El concepto de azar está íntimamente ligado al de probabilidad. A pesar de ello, el estudio cuantitativo y formal de la probabilidad no se inicia hasta el siglo XVI, en Europa y más concretamente en Italia. Por el contrario, la idea abstracta del azar, de su influencia en los seres humanos, es mucho más antigua. Existe en China desde tres mil años antes de nuestra era y también en la literatura sapiencial bíblica de hace unos dos mil trescientos años. En ese bellísimo libro, Eclesiastés, se puede leer (9,11): I have seen something else under the sun: The race is not to the swift or the battle to the strong, nor does food come to the wise or wealth to the brilliant or favor to the learned; but time and chance happen to them all (he visto algo más bajo el sol: la carrera no la gana el rápido o la batalla el fuerte, ni el alimento va al sabio o la riqueza al brillante o el favor al estudioso; el tiempo y el azar cuentan para todos). 

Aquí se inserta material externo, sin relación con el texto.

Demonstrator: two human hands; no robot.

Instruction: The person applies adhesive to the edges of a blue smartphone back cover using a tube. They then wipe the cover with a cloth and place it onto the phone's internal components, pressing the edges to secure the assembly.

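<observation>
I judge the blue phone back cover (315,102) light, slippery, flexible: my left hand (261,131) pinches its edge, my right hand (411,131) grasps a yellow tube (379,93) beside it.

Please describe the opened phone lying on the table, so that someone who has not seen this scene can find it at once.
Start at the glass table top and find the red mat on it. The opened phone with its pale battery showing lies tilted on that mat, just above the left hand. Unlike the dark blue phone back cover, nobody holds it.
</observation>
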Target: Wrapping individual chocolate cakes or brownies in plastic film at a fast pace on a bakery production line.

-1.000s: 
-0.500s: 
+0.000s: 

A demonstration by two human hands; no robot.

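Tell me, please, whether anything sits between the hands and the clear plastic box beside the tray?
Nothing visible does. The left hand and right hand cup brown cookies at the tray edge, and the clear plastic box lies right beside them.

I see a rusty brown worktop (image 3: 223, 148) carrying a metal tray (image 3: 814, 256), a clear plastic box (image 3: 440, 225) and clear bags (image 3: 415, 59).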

He tomado el texto inglés por dos razones. La primera, porque, en ese idioma, en la inexhaustible —no está en el DRAE, aunque sí inexhausto, que no es lo mismo; qué cosas, ¿verdad?— Internet, puedo leer diecinueve versiones del párrafo en cuestión. La segunda, porque me da pie para alguna consideración sobre el tema de la traducción.

Todas las versiones inglesas tienen aproximadamente la misma extensión, excepto la de New Living Translation, algo más larga, que copio en español: Observé algo más bajo el sol. El corredor más veloz no siempre gana la carrera y el guerrero más fuerte no siempre gana la batalla. Los sabios a veces pasan hambre, los habilidosos no necesariamente son ricos y los bien instruidos no siempre tienen éxito en la vida. Todo depende de la suerte, de estar en el lugar correcto en el momento oportuno.

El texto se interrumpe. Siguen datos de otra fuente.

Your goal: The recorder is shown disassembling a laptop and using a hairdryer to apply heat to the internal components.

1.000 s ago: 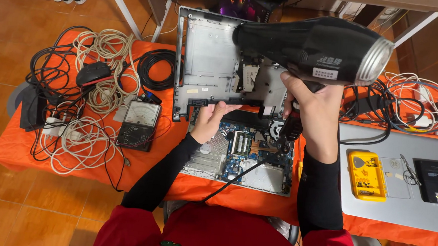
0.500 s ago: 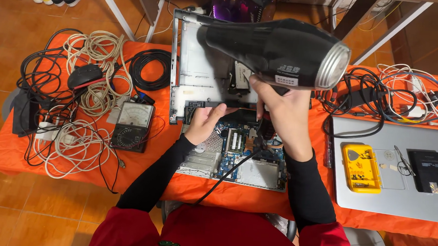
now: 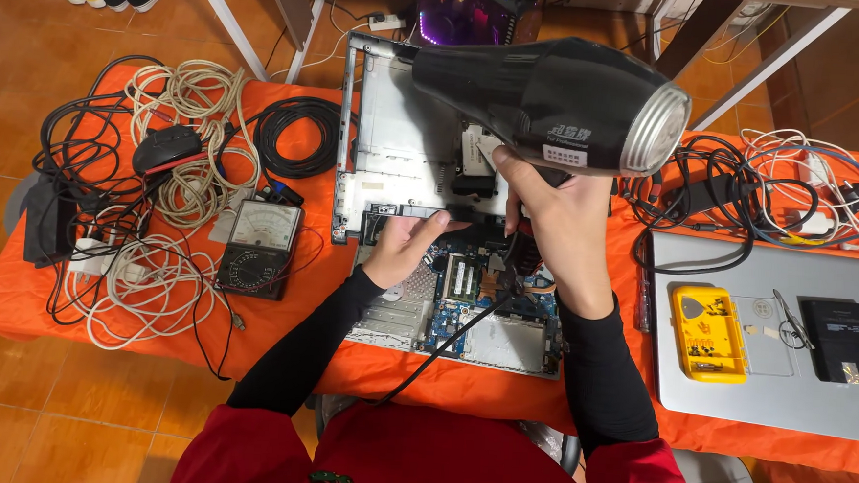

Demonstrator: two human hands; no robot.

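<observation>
Presently, all places are told from the opened laptop, which lies at the middle of the orange worktop.
Opened laptop: its bare circuit board faces up on the near half; its grey casing panel stands on the far half.
Right hand: raised above the laptop's right half, its grip closed around the handle of the black hair dryer.
Hair dryer: held over the laptop's far right part, barrel lying crosswise, metal-rimmed end turned to the right; its black cord runs down across the board toward the person.
Left hand: resting on the laptop's middle, fingers curled on a dark strip at the hinge line; whether it pinches the strip or only presses on it, one cannot tell.
Analog multimeter: just left of the laptop, face up.
Black cable coil: left of the laptop's far corner.
White cables: further left, tangled with black ones around a black mouse.
Silver laptop: closed, well to the right, carrying a yellow parts tray and a black flat case.
Wire heap: right of the opened laptop, beyond the silver one.
</observation>
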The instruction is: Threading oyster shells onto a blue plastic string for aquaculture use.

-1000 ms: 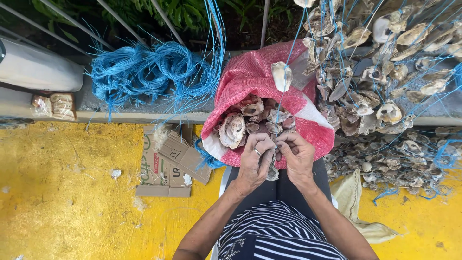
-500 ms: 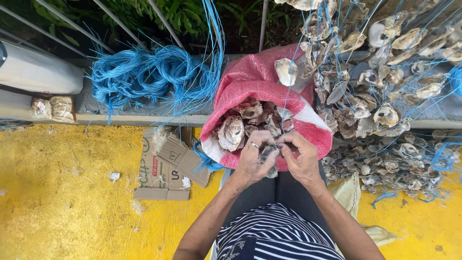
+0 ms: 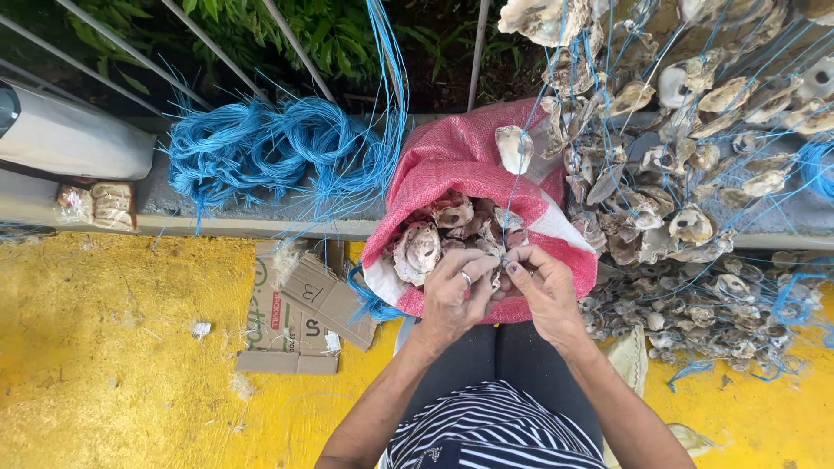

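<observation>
Both hands meet over the mouth of a pink woven sack full of oyster shells. My left hand, with a ring on one finger, and my right hand pinch one small shell between their fingertips. A thin blue string runs up from that shell to another shell hanging above the sack. What the fingertips do with the string is hidden.
Strung shells on blue cords hang and lie heaped at the right. A tangled bundle of blue string rests on a concrete ledge. Flattened cardboard lies on the yellow floor. Railing bars and plants stand behind.
My hands have stayed together at the sack's rim, shifting slightly as the fingers work on the small shell. Nothing else has moved.
</observation>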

Esta versión inglesa persigue, según proclaman sus autores, trasladar el “sentido” del hebreo y griego antiguos al lector moderno y se basa en las recientes ideas sobre la teoría de la traducción. La meta del traductor es crear un texto que produzca el mismo impacto en la vida de los modernos lectores que produjo el original en los antiguos. Esto se logra traduciendo “pensamientos enteros” y no simples palabras.

Nada más opuesto a lo que yo busco al traducir. A mí me gusta la traducción lo más literal posible, salvo cuando se pueda escapar el sentido de lo que se traduce. Es difícil conocer el impacto del texto en los antiguos lectores y tratar de reproducirlo. Y el lector tiene el derecho de elaborar sus pensamientos en base a lo que está escrito, sin intermediarios. Reconozco que la traducción más larga de New Living Translation se entiende mejor o más rápidamente. Aun así, supone una interpretación del primer autor y eso no me gusta, no es mi manera de traducir. No me puedo imaginar al autor del Eclesiastés —Cohélet, hijo de David, rey en Jerusalén; alude a Salomón, pero esto es imposible— usando esa expresión tan americana de “in the right place at the right time” (en el lugar correcto en el momento oportuno). Me duelen los oídos.